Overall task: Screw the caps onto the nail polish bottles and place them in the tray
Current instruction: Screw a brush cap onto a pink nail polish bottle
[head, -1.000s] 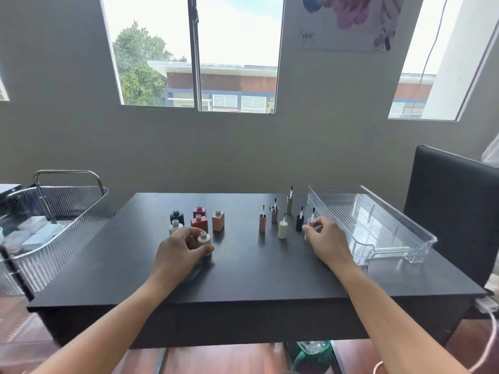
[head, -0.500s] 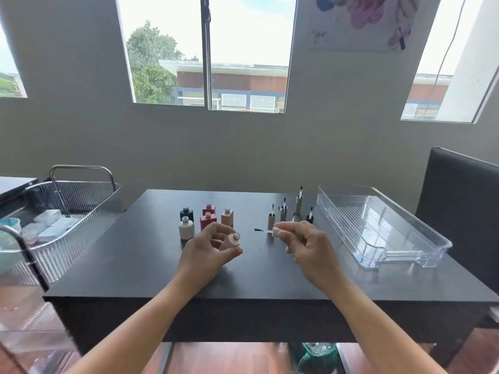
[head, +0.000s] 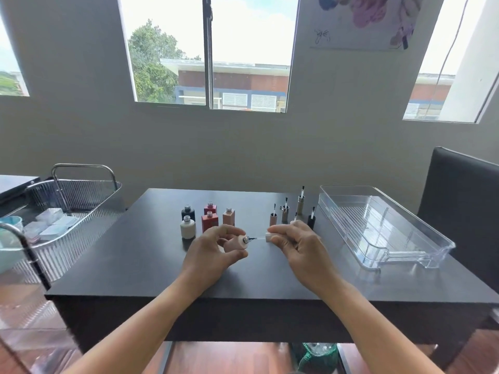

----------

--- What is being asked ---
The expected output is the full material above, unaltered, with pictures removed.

--- Answer section ---
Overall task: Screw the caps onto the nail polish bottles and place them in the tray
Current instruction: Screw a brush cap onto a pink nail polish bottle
[head, -1.000s] 
[head, -0.500s] 
[head, +0.000s] 

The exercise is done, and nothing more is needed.